TASK:
The answer should hold only the lines from the one containing "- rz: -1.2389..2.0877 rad" through the one containing "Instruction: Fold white" in the entries below, copied exactly, without pictures.

(Dataset records)
/---

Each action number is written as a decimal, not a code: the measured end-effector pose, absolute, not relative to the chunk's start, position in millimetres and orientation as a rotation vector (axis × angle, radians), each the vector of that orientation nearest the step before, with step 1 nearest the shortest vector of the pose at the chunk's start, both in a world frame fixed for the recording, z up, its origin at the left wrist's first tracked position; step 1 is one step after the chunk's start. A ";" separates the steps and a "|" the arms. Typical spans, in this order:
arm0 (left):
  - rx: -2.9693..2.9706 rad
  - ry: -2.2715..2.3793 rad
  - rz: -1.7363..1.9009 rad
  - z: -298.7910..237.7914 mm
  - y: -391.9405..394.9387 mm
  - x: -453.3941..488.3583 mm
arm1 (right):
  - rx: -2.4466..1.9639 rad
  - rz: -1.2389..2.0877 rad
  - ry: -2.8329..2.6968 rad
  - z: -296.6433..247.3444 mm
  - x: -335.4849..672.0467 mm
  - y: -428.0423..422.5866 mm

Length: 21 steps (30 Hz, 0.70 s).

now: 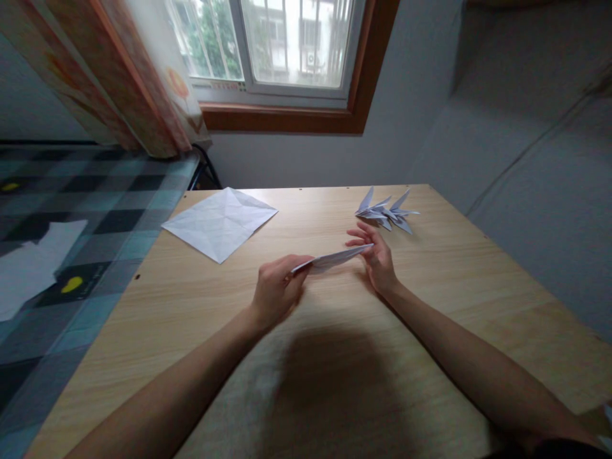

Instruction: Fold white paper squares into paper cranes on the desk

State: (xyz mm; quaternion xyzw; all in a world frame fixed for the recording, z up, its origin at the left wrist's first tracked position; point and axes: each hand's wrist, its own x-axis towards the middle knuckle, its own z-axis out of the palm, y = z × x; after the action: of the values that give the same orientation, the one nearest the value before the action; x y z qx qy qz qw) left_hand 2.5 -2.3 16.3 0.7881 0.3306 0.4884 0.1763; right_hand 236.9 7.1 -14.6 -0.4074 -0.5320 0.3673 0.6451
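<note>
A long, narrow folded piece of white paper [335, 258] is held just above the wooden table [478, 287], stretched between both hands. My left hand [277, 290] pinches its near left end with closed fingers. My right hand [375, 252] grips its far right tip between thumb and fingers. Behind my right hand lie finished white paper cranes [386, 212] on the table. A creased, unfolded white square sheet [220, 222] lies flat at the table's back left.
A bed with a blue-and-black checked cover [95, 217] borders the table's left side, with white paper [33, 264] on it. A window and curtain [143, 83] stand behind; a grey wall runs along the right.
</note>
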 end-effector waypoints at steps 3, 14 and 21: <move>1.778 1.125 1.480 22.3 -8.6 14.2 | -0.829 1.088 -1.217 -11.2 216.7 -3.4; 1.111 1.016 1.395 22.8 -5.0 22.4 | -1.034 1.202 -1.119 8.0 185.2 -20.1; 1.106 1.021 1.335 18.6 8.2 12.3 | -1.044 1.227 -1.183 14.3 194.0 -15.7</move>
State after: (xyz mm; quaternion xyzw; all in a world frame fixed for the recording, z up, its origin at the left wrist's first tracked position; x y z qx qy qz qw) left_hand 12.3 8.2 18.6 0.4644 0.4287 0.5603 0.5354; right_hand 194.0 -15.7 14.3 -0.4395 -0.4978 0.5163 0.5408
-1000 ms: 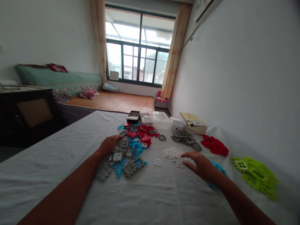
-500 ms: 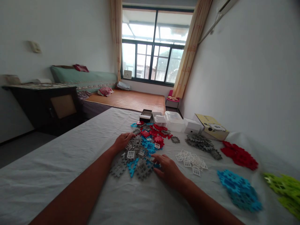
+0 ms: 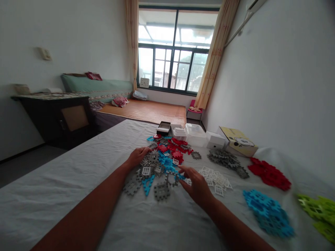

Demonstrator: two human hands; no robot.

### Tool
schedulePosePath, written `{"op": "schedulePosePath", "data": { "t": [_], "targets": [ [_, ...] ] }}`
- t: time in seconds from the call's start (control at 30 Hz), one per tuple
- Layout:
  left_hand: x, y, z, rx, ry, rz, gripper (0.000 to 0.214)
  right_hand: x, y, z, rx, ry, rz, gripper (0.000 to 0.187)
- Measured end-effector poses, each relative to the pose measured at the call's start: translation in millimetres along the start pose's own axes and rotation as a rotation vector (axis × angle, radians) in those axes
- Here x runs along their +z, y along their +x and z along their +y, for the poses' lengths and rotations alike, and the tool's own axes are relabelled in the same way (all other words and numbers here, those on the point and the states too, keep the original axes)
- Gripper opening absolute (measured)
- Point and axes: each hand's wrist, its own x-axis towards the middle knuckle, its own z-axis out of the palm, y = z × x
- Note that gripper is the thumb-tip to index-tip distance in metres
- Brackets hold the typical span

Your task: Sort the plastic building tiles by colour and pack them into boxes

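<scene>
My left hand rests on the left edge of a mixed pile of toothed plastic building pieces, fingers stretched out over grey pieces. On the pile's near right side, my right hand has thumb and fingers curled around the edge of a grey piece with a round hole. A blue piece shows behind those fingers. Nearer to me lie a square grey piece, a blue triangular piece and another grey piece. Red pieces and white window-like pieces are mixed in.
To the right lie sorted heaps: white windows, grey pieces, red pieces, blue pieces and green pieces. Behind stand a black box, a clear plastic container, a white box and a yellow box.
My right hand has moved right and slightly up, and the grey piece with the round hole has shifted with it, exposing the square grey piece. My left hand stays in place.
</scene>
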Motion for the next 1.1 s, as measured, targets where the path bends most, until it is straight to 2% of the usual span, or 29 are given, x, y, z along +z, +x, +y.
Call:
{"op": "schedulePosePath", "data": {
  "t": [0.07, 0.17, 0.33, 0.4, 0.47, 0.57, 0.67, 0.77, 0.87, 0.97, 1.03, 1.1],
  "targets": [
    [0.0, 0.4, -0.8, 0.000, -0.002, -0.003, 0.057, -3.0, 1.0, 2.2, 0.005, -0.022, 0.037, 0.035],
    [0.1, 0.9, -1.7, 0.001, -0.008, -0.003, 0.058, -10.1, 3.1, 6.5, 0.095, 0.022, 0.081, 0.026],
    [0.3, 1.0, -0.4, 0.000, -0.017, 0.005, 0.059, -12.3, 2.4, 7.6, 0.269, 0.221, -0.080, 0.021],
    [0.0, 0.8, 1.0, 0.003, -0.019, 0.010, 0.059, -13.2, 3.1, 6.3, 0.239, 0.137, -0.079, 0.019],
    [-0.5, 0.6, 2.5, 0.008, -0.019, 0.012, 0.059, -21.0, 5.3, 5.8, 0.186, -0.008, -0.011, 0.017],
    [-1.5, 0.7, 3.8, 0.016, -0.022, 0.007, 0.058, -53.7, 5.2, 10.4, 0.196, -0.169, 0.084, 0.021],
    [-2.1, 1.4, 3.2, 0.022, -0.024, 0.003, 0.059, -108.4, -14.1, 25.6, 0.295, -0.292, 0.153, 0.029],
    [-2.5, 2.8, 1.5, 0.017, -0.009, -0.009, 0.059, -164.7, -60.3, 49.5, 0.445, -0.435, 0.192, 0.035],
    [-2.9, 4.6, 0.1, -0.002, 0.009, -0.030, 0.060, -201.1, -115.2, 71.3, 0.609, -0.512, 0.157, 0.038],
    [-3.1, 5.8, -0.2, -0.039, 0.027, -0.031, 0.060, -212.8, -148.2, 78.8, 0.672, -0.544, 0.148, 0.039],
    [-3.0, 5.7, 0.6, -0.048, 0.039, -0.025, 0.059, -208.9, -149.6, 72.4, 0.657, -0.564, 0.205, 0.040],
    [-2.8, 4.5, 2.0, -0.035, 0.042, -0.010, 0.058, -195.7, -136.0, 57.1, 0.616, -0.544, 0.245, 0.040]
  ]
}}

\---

SOLUTION TO THE EXERCISE:
  - rz: -1.2389..2.0877 rad
  - ry: -2.8329..2.6968 rad
  - z: -296.6433..247.3444 mm
  - x: -335.4849..672.0467 mm
  - y: -428.0423..422.5866 mm

Length: 21 steps (30 Hz, 0.70 s).

now: 

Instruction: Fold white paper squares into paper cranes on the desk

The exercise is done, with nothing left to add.